> _Activity_:
Restate the listing below word for word, pictures excluded.
Dataset content below:
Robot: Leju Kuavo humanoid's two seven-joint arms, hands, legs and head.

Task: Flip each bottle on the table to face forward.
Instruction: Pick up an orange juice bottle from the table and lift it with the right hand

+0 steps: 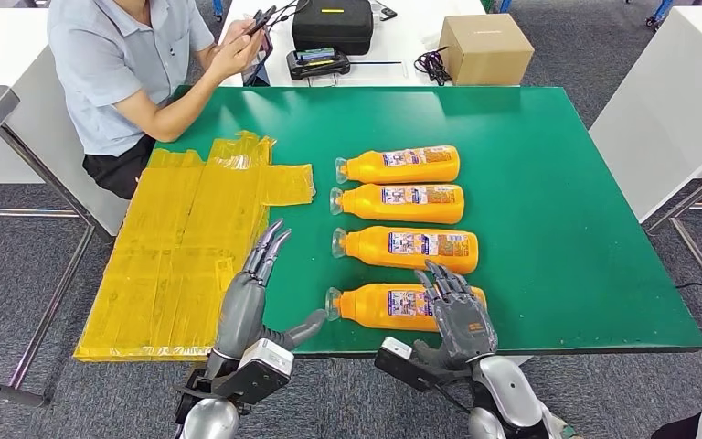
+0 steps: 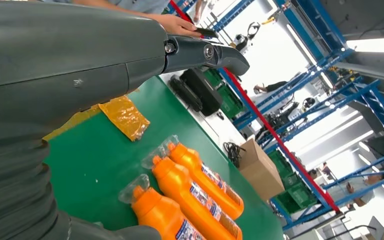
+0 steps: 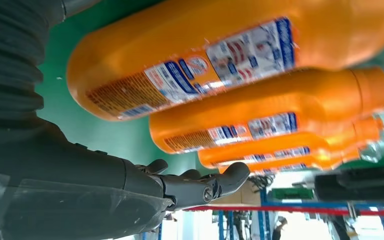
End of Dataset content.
> _Answer to this task_:
Robot: Leju Kuavo humanoid's two seven-joint arms, hands, legs and head.

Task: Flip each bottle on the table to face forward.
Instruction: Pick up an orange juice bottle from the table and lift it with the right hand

+0 steps: 
+0 steps: 
+0 steps: 

Nothing further belongs to this answer.